___ DATA EXCERPT

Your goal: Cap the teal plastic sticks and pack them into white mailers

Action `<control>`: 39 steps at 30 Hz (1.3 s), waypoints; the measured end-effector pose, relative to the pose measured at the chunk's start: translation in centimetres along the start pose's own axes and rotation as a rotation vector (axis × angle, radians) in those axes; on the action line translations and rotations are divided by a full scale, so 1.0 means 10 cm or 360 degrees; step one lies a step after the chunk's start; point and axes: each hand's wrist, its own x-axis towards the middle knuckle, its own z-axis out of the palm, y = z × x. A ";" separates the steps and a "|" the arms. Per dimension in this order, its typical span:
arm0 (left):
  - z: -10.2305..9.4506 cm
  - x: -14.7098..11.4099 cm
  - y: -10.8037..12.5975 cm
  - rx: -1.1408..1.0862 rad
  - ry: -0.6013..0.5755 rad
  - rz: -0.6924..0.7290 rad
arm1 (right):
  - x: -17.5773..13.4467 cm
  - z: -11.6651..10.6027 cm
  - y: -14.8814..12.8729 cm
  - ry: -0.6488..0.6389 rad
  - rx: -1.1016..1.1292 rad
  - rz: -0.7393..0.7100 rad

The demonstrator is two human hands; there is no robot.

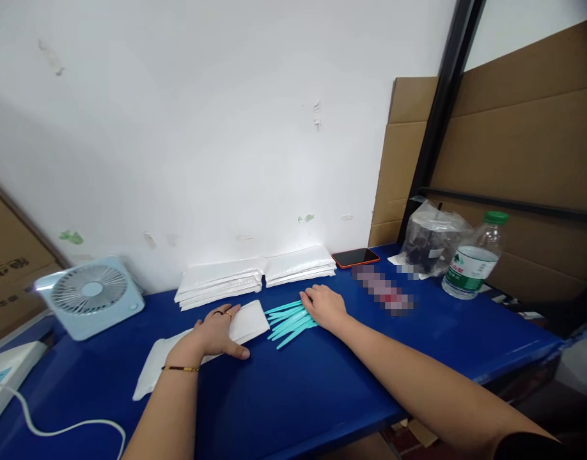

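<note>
My left hand [220, 332] lies with its fingers spread across a long white packet [250, 319] on the blue table. The packet slants from the lower left toward the middle. To the right of it, several thin turquoise plastic sticks [288, 322] with tapered ends are fanned out in a loose bunch. My right hand [325, 305] rests over the right end of these sticks, its fingers curled down on them. Their far ends are hidden under the palm. Behind both hands stand two low stacks of white packets, a left stack [221, 281] and a right stack [300, 263].
A light blue fan [94, 297] stands at the left, near a white device [15, 377] and a white cable [73, 425]. Along the back right lie a phone [355, 257], a bagged cup [430, 239] and a water bottle [473, 262]. A white wall [202, 128] closes off the back.
</note>
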 end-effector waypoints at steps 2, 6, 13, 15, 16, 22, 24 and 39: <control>-0.02 -0.02 0.07 -0.0084 0.0005 0.0082 | -0.03 0.00 0.00 -0.0011 -0.0022 -0.0104; -0.02 0.03 0.45 -0.0352 0.0234 0.0399 | -0.05 -0.01 0.06 -0.0110 0.0185 -0.0249; 0.18 0.28 0.84 -0.0425 0.0196 0.0605 | 0.01 -0.08 0.18 -0.0346 0.0790 -0.0442; 0.22 0.32 0.81 -0.0465 0.0159 0.0557 | 0.03 -0.08 0.21 -0.0388 0.0923 -0.0369; 0.24 0.34 0.79 -0.0486 0.0138 0.0548 | 0.05 -0.08 0.24 -0.0409 0.0975 -0.0317; 0.28 0.45 0.74 -0.0505 0.0133 0.0471 | 0.17 -0.05 0.46 -0.0471 0.1136 0.0019; 0.27 0.46 0.76 -0.0481 0.0213 0.0433 | 0.21 -0.07 0.53 -0.0381 0.0987 0.0091; 0.25 0.25 0.89 -0.0473 0.0090 0.0527 | 0.12 -0.33 0.38 -0.0681 0.0828 -0.0360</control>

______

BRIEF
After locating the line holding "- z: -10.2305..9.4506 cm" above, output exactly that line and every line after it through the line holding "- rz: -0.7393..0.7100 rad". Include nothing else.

TASK SOLUTION
  - z: -10.2305..9.4506 cm
  - x: -14.7098..11.4099 cm
  - y: -10.8037..12.5975 cm
  - rx: -1.1408..1.0862 rad
  - ry: -0.6013..0.5755 rad
  - rz: -0.6924..0.7290 rad
arm1 (right):
  - x: -17.5773..13.4467 cm
  - z: -11.6651..10.6027 cm
  - y: -14.8814..12.8729 cm
  - ry: -0.6488..0.6389 rad
  - rx: -1.1016..1.1292 rad
  - rz: -0.7393..0.7100 rad

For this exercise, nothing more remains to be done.